Is there any? I'm sure there are all these health issues taken cared of, or at least they are supposed to be taken cared of, in medicine there's FDA approvals as well as for food, plus medicine goes through several layers of research so we can decide if it's good enough for us. Surely some mistakes happen, some crap passes, but in general it's supposedly working well.
However, there's very little control in my field, which is IT security. You can call it many things these days, I just prefer to call it IT security over security, IS security and what not.

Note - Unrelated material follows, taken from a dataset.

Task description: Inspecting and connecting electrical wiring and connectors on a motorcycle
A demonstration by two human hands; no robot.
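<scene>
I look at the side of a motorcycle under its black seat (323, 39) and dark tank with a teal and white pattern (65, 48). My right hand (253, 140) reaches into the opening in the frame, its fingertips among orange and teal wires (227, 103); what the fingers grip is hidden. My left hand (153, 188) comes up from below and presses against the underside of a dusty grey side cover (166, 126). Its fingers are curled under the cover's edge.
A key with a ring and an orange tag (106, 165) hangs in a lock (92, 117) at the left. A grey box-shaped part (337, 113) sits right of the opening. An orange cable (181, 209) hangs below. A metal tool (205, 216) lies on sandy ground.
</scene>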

I'm not the one building these walls of paranoia, one of the biggest competencies one must have is to figure out what is realistic, what can be done about it and what should be known but no active measures needs to be taken. In risk analysis, any kind of event can take place, so you need to figure out what are the ones that count and what are the ones that are important, likely to happen, the effect of it etc. So I'm not the one suggesting that a hacker will whistle into a payphone and start the next world war by accessing some old interface simulating a modem, that's not going to happen and it never was going to happen even when they had modem access and bad design.
But a lot of it needs to be future oriented. We can't just come up with design solutions AFTER the fact and fix some gross errors that were known before a product was placed on the market. So let's get to some of the devices that can cause problems.
THe idea is, that a vendor will sell it if people want it. People will want it if they think they need it, if it's cool enough, and they don't think about the trade offs. I argue this should be the responsibility of the vendors or the companies coming up with these products. But I argue these entities do not care so much, if it's "good enough", it is good enough.
So with the assumption that everything that can be hacked will be hacked, and everythign can be hacked, so everything will be hacked. A bit circular logic but I don't think a lot of people will have a problem with this. So when analyzing the risk, we should focus on the effects of it, when the hack happens. What kind of opportunities does it open, what kind of access control we have in general, what is compromised etc...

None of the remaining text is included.